At Milner’s invitation, Rud was dropping by every morning to see him at Government House. That left only the afternoons to fill. Today, after lunch, it was his day for visiting the General Military Hospital. He had a regular routine between hospitals going now. At the entrance he collared an orderly and handed over a pack of tobacco for distribution round the wards. The Absent Minded Beggar Fund, had supplied it but he didn’t have to deliver every single tin himself. He’d found a better way of helping out here.

It disturbed him, though, not being able to help Trix. He’d tried writing to her more than once, brief notes, meant to steady her.

‘My very dear Trix

It makes me sad to think of your unhappiness.

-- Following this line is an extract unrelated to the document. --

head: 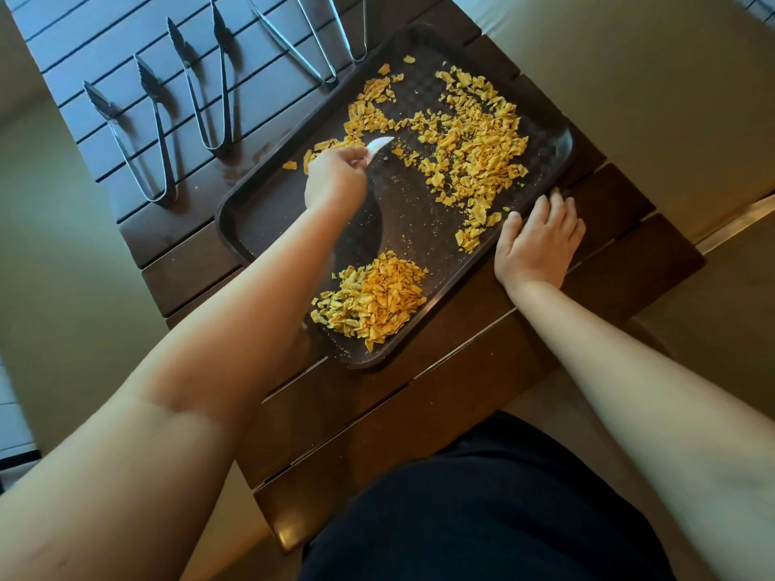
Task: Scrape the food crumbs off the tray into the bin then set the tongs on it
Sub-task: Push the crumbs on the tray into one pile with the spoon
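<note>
A dark brown tray point(268, 211) lies at an angle on the slatted wooden table. Yellow food crumbs point(474, 153) are scattered over its far half, and a gathered heap of crumbs point(373, 299) sits near its front corner. My left hand point(335, 178) is over the tray's middle and pinches a small white scraper point(379, 145), whose tip points at the scattered crumbs. My right hand point(539, 241) rests on the tray's right rim with fingers straight. Several metal tongs point(142, 132) lie on the table left of and behind the tray.
The dark wooden table point(461, 371) has gaps between its slats and ends just in front of my body. Two slimmer pairs of tongs point(302, 44) lie close to the tray's far rim. No bin is in view. Beige floor surrounds the table.
</note>
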Demonstrator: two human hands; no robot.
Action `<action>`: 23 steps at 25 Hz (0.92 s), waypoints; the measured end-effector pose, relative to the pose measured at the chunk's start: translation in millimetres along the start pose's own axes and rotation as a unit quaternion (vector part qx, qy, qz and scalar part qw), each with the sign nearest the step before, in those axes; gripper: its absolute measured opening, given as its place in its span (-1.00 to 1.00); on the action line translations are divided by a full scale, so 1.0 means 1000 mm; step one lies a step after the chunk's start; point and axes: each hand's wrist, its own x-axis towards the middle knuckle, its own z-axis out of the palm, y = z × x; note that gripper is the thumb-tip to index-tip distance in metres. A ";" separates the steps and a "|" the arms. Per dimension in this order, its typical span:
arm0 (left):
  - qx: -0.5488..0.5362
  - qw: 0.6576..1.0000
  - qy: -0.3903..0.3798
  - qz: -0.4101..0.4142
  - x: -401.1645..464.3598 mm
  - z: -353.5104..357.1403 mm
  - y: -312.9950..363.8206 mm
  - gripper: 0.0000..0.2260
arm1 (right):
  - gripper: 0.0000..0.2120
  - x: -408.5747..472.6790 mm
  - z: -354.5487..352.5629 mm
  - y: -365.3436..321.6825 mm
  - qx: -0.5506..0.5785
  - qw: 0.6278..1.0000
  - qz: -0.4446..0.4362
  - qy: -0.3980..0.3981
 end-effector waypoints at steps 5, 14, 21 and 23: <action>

Please remember how much you mean to me always.

Your devoted

Brother.’

But he’d had to stop. He’d been told she refused even to touch the envelopes.

The reek of Jeyes’ Fluid brought him to a halt. Like a punch on the nose. But comforting too, a smell from childhood, Bombay, wet floors after the sweepers had been through.

‘I thought I’d make myself useful by writing, taking down letters, today. D’you think that would be an idea, Sister?’ he asked, catching a tall woman in dark uniform dress as she hurried past.

‘Just what they could do with. We’re all rushed off our feet, not a moment to sit down with anyone unless, you know, at the very end. Thank you, Mr. Kipling.’ She was off.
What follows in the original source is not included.